> **ACTIVITY**: Copy all lines in the data that contain the string "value".

> **AVAILABLE DATA**:
--------------------------------------------------
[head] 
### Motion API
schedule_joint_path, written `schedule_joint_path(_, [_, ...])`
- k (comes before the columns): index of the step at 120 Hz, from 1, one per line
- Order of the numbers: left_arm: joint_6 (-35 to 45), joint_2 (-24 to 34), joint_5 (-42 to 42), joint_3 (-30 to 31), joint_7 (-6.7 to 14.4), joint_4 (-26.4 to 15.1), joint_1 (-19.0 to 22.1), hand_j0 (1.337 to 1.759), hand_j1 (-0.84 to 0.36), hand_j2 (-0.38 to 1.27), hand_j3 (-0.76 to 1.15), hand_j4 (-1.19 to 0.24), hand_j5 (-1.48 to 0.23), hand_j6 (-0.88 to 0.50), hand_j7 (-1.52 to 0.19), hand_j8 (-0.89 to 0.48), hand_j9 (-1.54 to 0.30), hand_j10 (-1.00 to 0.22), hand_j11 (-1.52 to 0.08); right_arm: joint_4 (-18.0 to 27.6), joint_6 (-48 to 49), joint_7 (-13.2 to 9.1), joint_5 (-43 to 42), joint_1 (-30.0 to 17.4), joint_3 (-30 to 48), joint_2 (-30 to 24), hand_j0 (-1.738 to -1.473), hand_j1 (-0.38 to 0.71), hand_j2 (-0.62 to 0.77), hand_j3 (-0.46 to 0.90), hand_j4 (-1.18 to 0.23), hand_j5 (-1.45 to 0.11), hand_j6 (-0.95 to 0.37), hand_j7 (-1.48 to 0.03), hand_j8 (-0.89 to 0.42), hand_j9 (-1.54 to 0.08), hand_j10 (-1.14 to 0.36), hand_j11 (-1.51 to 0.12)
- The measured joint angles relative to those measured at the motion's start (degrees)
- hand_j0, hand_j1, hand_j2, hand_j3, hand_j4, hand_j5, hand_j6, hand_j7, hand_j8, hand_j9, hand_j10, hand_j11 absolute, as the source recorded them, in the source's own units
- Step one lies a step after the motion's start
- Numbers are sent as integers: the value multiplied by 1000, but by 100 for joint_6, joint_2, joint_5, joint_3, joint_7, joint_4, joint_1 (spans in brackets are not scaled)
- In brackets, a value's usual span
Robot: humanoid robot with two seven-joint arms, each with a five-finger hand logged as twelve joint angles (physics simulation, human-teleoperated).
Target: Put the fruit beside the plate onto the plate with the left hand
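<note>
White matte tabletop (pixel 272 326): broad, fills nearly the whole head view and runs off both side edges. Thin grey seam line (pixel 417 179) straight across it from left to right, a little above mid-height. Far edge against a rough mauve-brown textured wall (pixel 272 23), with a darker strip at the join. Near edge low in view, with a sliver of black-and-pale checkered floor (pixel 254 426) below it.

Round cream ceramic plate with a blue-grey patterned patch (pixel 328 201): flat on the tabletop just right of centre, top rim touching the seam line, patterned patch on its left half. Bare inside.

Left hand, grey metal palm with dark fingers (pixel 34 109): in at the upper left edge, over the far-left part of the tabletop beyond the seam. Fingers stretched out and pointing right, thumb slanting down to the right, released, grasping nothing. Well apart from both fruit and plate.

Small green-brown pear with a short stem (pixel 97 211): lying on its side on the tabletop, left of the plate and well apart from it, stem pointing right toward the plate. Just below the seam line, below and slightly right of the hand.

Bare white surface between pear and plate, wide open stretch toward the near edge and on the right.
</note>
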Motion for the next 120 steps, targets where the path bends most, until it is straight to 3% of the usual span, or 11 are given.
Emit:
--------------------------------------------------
> **TASK OUTPUT**:
- Numbers are sent as integers: the value multiplied by 1000, but by 100 for joint_6, joint_2, joint_5, joint_3, joint_7, joint_4, joint_1 (spans in brackets are not scaled)
- In brackets, a value's usual span

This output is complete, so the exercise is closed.